- _Task instructions_
Search the records for the string "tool", and show each line where it appears.

- _Data for processing_

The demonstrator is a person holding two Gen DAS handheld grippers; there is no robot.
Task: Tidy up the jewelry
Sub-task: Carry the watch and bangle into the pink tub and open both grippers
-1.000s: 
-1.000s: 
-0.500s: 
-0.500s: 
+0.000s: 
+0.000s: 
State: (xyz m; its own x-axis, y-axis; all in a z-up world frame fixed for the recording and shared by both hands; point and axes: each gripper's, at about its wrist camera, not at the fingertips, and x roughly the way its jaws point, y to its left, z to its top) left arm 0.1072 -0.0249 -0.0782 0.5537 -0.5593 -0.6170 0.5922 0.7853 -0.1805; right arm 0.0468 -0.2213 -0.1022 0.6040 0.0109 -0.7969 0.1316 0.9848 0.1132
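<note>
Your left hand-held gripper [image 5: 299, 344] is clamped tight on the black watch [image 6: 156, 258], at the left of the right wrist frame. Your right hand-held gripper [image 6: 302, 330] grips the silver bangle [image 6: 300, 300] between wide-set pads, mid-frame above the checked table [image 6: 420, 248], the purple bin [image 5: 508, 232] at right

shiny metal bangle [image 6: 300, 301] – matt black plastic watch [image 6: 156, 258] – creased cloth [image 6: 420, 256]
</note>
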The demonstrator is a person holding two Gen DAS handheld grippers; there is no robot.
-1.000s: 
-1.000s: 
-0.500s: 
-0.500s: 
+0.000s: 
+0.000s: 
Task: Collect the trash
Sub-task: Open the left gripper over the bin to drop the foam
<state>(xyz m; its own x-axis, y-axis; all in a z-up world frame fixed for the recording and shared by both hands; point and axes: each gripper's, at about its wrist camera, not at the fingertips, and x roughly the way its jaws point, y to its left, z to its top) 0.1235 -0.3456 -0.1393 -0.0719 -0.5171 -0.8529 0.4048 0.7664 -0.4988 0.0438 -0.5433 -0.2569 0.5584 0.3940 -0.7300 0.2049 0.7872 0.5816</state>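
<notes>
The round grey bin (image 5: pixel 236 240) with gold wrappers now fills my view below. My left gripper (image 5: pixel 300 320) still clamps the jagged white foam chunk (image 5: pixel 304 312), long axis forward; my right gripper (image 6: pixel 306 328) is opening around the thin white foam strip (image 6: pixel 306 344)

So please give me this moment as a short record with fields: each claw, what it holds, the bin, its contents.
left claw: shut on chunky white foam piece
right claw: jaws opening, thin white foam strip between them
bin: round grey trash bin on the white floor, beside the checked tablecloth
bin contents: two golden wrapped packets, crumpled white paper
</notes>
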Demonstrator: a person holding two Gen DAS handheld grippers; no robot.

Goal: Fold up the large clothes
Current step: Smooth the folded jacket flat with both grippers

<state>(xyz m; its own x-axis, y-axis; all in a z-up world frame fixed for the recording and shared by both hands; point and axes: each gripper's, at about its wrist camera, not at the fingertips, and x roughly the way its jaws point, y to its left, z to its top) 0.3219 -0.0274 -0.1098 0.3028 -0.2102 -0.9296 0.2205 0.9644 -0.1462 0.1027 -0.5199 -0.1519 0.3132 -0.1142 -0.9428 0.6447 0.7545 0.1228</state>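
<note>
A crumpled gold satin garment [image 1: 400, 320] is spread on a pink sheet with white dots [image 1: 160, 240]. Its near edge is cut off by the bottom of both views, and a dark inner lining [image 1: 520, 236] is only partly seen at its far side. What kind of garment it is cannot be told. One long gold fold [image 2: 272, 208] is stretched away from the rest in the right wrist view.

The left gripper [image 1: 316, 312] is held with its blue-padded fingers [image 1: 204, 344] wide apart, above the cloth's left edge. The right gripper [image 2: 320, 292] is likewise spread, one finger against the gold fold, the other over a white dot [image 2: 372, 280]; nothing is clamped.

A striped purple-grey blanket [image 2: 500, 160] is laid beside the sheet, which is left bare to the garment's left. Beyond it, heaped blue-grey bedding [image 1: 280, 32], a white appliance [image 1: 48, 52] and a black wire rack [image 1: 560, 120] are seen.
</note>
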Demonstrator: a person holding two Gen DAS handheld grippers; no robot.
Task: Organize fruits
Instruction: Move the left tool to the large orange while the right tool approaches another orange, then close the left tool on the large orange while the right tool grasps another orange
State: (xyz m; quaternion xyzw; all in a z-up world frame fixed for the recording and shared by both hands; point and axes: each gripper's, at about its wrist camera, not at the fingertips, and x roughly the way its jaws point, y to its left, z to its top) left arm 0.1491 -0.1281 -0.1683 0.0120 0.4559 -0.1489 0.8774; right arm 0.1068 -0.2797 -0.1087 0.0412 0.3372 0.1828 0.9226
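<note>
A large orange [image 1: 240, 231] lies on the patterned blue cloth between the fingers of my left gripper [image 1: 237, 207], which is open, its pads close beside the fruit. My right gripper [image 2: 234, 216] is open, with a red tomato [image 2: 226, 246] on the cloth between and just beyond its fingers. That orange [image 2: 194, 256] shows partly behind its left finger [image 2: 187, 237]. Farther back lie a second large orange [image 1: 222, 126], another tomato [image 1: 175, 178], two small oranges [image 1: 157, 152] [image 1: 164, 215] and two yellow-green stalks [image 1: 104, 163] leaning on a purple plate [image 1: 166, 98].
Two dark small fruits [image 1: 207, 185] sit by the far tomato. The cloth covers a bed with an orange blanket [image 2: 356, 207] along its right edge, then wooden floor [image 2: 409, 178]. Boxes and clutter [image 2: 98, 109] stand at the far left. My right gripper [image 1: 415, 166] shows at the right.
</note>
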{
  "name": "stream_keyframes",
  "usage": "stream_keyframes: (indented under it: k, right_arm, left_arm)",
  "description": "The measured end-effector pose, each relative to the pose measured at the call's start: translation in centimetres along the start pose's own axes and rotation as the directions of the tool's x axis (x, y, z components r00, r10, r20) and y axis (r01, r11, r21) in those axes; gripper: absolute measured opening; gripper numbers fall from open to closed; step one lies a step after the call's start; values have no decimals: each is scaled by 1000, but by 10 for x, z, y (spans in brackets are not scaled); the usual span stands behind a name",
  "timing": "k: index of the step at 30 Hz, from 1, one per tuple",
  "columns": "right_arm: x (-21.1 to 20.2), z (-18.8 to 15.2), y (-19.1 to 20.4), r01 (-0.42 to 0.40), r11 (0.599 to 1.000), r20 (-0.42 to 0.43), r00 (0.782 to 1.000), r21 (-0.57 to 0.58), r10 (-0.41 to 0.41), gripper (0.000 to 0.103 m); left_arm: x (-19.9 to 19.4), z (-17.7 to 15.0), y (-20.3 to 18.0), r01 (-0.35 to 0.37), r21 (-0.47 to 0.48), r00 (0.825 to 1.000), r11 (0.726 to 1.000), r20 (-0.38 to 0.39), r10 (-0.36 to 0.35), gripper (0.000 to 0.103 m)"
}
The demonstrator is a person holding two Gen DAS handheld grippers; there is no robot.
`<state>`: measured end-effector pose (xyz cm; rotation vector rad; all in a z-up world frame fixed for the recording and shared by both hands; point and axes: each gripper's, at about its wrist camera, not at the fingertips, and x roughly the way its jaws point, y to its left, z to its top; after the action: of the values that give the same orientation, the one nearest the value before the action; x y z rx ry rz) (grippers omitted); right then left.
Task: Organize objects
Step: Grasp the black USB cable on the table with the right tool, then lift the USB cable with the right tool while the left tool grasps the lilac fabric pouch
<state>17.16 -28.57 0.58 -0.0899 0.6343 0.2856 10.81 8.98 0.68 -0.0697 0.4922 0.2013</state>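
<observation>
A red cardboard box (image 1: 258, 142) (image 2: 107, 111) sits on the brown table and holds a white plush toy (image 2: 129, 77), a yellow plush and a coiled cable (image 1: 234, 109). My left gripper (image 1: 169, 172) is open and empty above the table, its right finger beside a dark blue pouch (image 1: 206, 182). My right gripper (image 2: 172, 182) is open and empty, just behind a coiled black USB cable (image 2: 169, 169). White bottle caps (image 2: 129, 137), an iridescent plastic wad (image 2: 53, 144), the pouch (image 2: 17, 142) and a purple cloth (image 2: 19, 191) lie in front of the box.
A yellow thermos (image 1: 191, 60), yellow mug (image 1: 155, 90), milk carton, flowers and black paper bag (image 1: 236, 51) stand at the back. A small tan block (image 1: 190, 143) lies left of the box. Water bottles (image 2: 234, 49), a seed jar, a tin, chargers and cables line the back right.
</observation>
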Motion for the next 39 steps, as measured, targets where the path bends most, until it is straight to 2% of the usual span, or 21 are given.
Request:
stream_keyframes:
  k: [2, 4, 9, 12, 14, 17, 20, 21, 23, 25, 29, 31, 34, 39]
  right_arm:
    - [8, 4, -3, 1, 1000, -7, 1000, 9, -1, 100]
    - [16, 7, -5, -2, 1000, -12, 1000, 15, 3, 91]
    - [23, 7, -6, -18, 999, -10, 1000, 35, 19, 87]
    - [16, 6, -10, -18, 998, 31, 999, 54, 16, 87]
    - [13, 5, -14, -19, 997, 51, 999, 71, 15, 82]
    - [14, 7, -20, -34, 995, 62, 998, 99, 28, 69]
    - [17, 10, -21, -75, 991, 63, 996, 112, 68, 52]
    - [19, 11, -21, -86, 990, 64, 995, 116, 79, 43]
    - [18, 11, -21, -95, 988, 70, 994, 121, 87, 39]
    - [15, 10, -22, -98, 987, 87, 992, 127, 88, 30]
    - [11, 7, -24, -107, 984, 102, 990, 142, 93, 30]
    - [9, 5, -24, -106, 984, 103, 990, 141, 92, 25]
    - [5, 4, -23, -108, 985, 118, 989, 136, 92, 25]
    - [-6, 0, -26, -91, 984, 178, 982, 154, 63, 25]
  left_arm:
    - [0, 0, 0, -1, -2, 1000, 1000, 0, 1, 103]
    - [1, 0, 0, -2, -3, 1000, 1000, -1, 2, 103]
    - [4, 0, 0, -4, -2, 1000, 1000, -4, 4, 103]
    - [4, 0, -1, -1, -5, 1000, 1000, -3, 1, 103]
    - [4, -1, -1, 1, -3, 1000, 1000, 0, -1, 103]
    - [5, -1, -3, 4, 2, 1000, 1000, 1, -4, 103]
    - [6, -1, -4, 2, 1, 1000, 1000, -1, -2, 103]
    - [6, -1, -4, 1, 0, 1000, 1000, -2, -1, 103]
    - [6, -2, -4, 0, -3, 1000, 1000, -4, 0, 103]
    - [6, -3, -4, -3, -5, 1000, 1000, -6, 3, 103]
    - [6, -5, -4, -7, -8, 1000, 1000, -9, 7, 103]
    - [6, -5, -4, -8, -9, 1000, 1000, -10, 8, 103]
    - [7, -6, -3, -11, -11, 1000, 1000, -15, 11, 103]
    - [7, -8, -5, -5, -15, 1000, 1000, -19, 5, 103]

- _Result_
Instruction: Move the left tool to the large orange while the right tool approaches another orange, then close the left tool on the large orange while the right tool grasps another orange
  "description": "The measured end-effector pose, each relative to the pose measured at the call's start: translation in centimetres along the start pose's own axes and rotation as the directions of the tool's x axis (x, y, z components r00, r10, r20) and y axis (r01, r11, r21) in those axes; gripper: absolute measured opening; gripper numbers fall from open to closed; step one lies a step after the call's start; values have no decimals: each is scaled by 1000, but by 10 for x, z, y (spans in brackets are not scaled); the usual span stands behind a name",
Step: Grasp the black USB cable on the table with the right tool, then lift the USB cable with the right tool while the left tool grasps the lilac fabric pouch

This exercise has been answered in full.